By DANIEL RIORDAN
Several parties are expected to bid for Freightways Express by today's cut-off date for the sale of the listed courier and freight delivery company.
Freightways' parent, Melbourne-based Ausdoc Group, in December put itself, its New Zealand subsidiary and its Australian subsidiaries up for sale - as a whole or in parts - after global investment bank Babcock & Brown threatened to take over Ausdoc and break it up.
Babcock & Brown, which owns 5 per cent of Ausdoc but claimed support from shareholders owning close to 50 per cent of the company, was planning to seize board control at a special meeting on February 18.
That meeting was cancelled this week after the warring factions called a truce, under which Babcock & Brown will have two directors on Ausdoc's board and agree to drop court action against Ausdoc's directors. The sale process is continuing, however.
Australian media reports suggest interest from more than 30 parties in all or parts of the group.
Freightways managing director Dean Bracewell said there had been "healthy interest" in the company, but he declined to be specific.
Good sense had prevailed across the Tasman, he said.
"We now have a board with a common goal - the sale of the group - and that's got to be positive for Ausdoc and positive for Freightways."
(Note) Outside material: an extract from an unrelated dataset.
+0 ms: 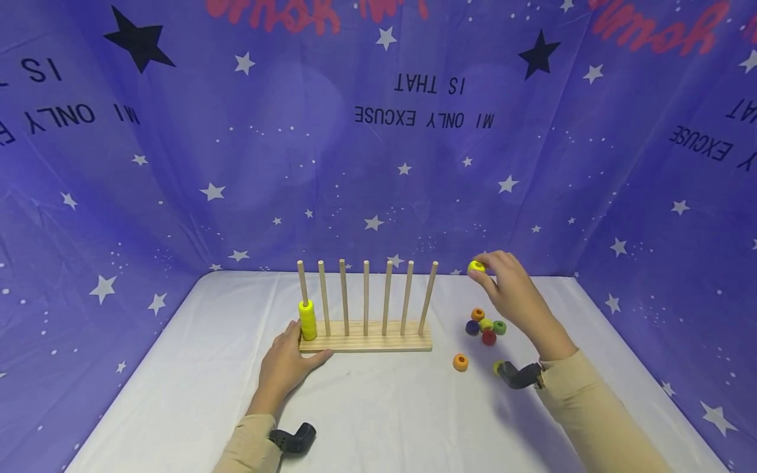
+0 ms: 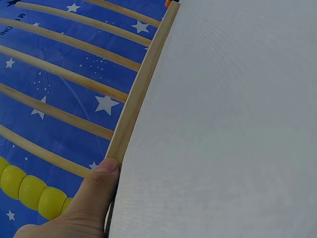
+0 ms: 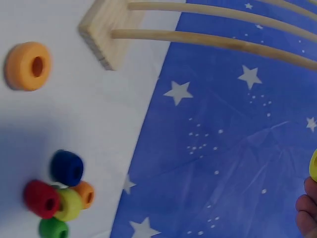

A shortlist will be chosen from the non-binding bids due today, with due diligence next. Mr Bracewell did not expect the process to be protracted.
Ausdoc owns all of Freightways' ordinary shares but about 1500 New Zealanders own preference shares that are listed on the stock exchange.
Freightways has about 1000 full-time staff and uses about as many independent contractors. Its main business units are NZ Couriers and Post Haste.